The most succinct summation of the frustration Hungarians feel under the transition to a free-market economy was that in the past they had no opportunity, but the means to live day to day. Now they have plenty of opportunity, but no means. Surprisingly, I heard this perspective even from a cousin who appears to be quite wealthy. He works for a successful software company as an engineer, and lives with his wife and family in a beautiful new custom home in a wooded suburb of Budapest. But for all the trappings of a beautiful life, the stress of the economic lifestyle–working 12-hour days under a constant string of deadlines and deliverables–may not deliver the dream they’ve all been sold on.

Obviously, opinions and experiences vary widely–and I suspect they are very different from country-to-country depending on how communism was administered. But I relay these impressions only because of my surprise that the black-and-white version of history that we know and love as the Americans who defeated the Evil Empire isn’t as simple as it seemed. And here’s where I’ll bring it all around and tie it into the theme of this blog.
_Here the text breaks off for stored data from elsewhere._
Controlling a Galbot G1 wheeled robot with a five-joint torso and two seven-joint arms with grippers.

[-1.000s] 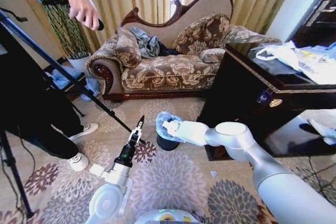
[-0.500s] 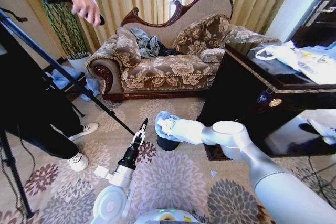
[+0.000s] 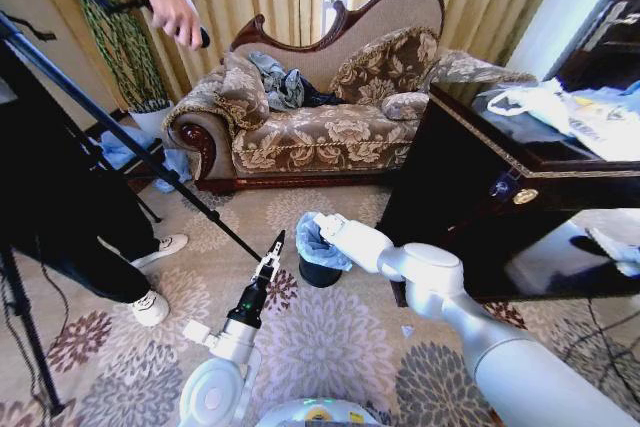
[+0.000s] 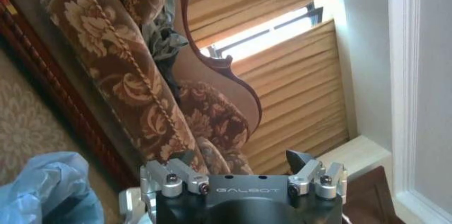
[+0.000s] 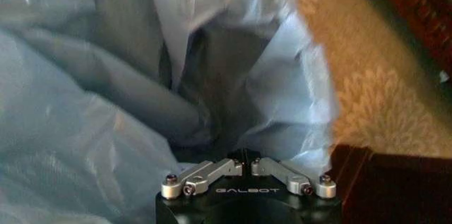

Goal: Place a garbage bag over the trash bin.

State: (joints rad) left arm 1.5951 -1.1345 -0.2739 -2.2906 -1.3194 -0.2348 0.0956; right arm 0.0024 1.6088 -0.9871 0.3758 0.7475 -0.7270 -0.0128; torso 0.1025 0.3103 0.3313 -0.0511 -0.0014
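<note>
Right hand point(image 3: 318, 226), clenched, pressed into the garbage bag point(image 3: 318, 244) draped over the trash bin point(image 3: 318, 272) on the carpet. Left hand point(image 3: 275, 244), released, hovers beside. Risk: thin film snagging, lifting off the rim.

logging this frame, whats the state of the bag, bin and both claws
garbage bag: draped over the bin's top, bunched and crinkled, sagging inside
trash bin: upright on the carpet, rim covered, black base showing
right claw: shut, down at the bag over the bin's mouth
left claw: open, holding nothing, raised beside the bin
</note>
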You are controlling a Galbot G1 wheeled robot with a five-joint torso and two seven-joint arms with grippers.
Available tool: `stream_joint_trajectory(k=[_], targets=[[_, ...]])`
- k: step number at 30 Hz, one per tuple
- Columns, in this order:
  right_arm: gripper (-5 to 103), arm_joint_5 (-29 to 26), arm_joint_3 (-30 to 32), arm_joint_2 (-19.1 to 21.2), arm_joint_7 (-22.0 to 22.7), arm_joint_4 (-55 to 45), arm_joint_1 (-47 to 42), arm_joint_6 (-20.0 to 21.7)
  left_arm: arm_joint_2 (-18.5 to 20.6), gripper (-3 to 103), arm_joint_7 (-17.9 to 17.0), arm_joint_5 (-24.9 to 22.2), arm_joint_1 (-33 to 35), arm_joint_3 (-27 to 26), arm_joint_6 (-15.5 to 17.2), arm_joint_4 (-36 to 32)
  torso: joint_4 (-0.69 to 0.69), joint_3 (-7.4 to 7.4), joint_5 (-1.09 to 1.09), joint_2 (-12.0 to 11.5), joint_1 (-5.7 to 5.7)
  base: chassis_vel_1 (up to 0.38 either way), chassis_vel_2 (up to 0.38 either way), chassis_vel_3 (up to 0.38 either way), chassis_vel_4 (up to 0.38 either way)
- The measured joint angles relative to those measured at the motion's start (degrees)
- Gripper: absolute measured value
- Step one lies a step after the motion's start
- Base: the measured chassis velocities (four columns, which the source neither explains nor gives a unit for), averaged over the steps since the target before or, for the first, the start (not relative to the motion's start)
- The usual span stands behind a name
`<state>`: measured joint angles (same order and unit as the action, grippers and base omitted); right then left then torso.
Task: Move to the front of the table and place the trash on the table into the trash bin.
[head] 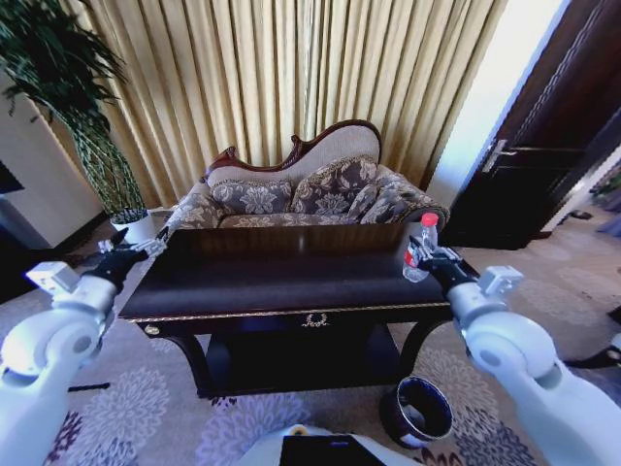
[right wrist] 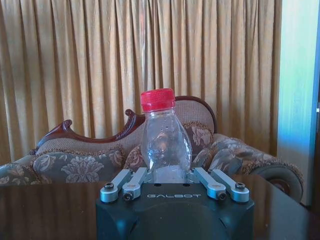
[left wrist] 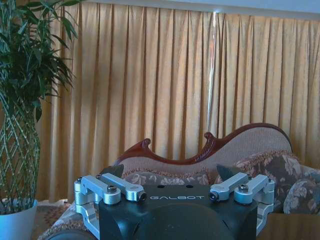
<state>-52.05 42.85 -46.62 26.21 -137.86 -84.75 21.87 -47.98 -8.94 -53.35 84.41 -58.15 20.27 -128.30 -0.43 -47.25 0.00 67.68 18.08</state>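
My right end effector (head: pixel 419 260) is clamped on the clear plastic bottle (head: pixel 419 248), holding it upright at the right end of the desk (head: pixel 291 282); in the right wrist view the bottle (right wrist: pixel 165 142) rises between my links, red cap on top, its lower part hidden behind the end effector body, so the label is cut off there. My left end effector (head: pixel 155 245) hovers at the desk's left corner, spread wide and holding nothing; in the left wrist view its fingertips (left wrist: pixel 112 171) stand well apart against the sofa (left wrist: pixel 250 160) and curtains (left wrist: pixel 150 75). The head view shows the trash bin (head: pixel 419 412) on the carpet by the desk's right front leg, below my right arm. A potted plant (head: pixel 78 116) stands beyond the left corner. I cannot make out any wrapper or paper bits on the glossy top.
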Motion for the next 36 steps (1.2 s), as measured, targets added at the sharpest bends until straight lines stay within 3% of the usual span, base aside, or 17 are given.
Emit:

Emerging markets are one of the biggest new arenas for business investment and marketing. It’s easy to see on the surface the differences between emerging markets like Brazil, Russia, India and China. But it’s important to understand that economic outlook and opportunities are greatly influenced by the attitudes of the market, and even in neighboring countries in Europe, those attitudes not only vary widely, but can be significantly at odds with what we expect. Even as a relatively informed and open-minded person, I was significantly surprised at what I learned on the ground in an emerging market of great interest and value to Western investors. Our views of history are not shared, and our views of the future are not embraced enthusiastically by all. How does that impact the perception of how we do business, and especially how we address emerging markets?